E funciona ainda mais a favor de Gamze Ergüven o não ter dado a “Mustang” o formato demonstrativo e primário de um panfleto feministóide odiento, ter evitado a diabolização fácil de personagens e situações (a avó e as tias das cinco irmãs não são bruxas torcionárias e tentam sempre atenuar a fúria autoritária do tio, uma delas consegue casar com o rapaz de quem gosta, e é frisado que os costumes já não são os mesmos em toda a Turquia), e sobretudo acentuar a alegria graciosa e enérgica das raparigas, que ousam desobedecer aos seu maiores e fogem de casa para ir assistir a um jogo de futebol só para mulheres, bem como a tenacidade com que resistem e se revoltam à imposição arbitrária de um destino ancestral. Por sentirem espontaneamente que o seu mundo já não é aquele, que os tempos mudam, e mesmo que não saibam explicar bem porquê, já não querem que as suas vidas sejam como as da avó e das tias, querem ser elas a escolher em vez de se submeter a ser escolhidas para outros.
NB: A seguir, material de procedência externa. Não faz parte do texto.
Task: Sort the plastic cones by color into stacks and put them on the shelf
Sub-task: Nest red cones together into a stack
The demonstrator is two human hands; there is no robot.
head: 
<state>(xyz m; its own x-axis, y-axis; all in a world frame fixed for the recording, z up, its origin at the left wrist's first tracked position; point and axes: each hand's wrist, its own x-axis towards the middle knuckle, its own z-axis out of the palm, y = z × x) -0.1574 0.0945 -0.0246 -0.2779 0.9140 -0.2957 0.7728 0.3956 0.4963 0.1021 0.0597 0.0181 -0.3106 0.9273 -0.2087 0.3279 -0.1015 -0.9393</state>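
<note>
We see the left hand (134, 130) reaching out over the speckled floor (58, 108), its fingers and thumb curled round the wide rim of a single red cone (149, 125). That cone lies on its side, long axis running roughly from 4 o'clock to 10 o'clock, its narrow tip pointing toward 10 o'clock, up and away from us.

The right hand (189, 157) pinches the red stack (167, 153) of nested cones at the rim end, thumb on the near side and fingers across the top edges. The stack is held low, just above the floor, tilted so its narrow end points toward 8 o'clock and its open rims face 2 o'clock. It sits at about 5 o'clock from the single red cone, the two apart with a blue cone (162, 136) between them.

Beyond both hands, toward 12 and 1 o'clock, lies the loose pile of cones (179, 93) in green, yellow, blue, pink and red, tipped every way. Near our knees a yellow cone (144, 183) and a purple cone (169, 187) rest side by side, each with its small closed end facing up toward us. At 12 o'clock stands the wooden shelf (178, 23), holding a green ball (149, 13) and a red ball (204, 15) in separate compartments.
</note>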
[Veja as cinco jovens atrizes no Festival de Cannes]

“Mustang”, que já recolheu vários prémios internacionais e está candidato ao Óscar de Melhor Filme Estrangeiro pela França (é uma co-produção franco-germano-turca), tem um final aberto e elíptico, que não arrisca soluções confortáveis. Certo apenas é que é na mais nova e mais inconformada das cinco irmãs, Lale, que fica depositado o risco mas também a esperança de abrir a porta para um futuro diferente. É ela, a mais pequena de todas, a grande heroína deste filme que irradia feminilidade, graça imponderável, e rebeldia jubilosa.